• _Goal of the exercise_
Give again, word for word, every line in the entries below from the line with "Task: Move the" up to and including the line with "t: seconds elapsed", and no other line.

Data items:
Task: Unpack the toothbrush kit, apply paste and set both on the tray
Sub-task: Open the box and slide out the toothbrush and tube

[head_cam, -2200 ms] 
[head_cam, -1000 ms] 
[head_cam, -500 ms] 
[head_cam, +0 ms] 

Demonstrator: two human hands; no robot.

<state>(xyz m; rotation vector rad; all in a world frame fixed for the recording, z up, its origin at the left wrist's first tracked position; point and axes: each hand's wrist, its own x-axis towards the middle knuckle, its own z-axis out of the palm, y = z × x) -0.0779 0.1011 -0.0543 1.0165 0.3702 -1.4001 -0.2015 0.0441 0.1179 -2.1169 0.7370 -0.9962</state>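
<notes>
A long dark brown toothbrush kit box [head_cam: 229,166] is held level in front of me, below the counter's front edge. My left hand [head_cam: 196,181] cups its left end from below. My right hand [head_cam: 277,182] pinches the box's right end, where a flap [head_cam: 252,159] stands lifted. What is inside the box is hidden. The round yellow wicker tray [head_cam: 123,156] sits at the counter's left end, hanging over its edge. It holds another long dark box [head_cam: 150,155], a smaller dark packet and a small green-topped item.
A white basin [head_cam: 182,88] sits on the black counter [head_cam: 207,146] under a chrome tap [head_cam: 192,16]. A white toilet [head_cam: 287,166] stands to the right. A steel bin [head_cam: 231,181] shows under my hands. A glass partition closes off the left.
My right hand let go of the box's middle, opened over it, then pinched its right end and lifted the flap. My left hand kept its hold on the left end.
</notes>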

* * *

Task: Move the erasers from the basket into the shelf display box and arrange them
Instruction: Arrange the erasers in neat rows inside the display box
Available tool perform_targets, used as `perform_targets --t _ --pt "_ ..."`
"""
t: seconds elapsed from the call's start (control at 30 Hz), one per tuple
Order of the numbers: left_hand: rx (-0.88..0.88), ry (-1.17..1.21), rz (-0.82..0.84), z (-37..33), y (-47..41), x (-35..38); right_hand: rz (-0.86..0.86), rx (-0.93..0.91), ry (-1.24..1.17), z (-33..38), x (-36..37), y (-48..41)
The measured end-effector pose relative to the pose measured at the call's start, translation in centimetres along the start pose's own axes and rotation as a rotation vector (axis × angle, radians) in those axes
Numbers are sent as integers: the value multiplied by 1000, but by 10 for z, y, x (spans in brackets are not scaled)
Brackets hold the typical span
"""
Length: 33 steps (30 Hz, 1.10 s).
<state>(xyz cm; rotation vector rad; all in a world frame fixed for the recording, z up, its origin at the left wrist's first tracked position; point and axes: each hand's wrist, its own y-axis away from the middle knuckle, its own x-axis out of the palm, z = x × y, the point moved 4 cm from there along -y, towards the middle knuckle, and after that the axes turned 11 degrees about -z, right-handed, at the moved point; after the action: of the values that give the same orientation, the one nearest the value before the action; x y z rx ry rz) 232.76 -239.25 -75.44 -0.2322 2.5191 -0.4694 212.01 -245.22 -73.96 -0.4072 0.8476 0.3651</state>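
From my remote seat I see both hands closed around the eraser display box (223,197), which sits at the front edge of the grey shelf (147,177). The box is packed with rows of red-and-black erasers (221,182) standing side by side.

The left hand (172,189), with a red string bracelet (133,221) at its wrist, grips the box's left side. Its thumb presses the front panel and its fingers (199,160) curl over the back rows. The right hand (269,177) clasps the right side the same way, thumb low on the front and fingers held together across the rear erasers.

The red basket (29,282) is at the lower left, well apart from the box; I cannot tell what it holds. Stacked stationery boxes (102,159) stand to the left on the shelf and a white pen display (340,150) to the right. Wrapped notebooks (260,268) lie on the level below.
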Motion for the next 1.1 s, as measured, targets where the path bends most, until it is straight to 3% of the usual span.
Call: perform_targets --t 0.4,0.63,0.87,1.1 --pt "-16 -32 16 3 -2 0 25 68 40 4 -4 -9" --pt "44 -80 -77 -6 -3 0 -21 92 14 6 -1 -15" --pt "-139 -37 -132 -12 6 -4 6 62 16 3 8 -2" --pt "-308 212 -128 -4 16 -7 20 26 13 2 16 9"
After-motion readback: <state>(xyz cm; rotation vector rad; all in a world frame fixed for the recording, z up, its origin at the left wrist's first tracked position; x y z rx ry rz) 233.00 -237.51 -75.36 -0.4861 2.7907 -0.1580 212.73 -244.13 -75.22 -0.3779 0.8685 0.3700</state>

• _Response below_
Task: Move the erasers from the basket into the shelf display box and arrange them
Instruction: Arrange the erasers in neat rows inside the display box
Available tool perform_targets, used as `perform_targets --t _ --pt "_ ..."`
"""
t: seconds elapsed from the call's start (control at 30 Hz), one per tuple

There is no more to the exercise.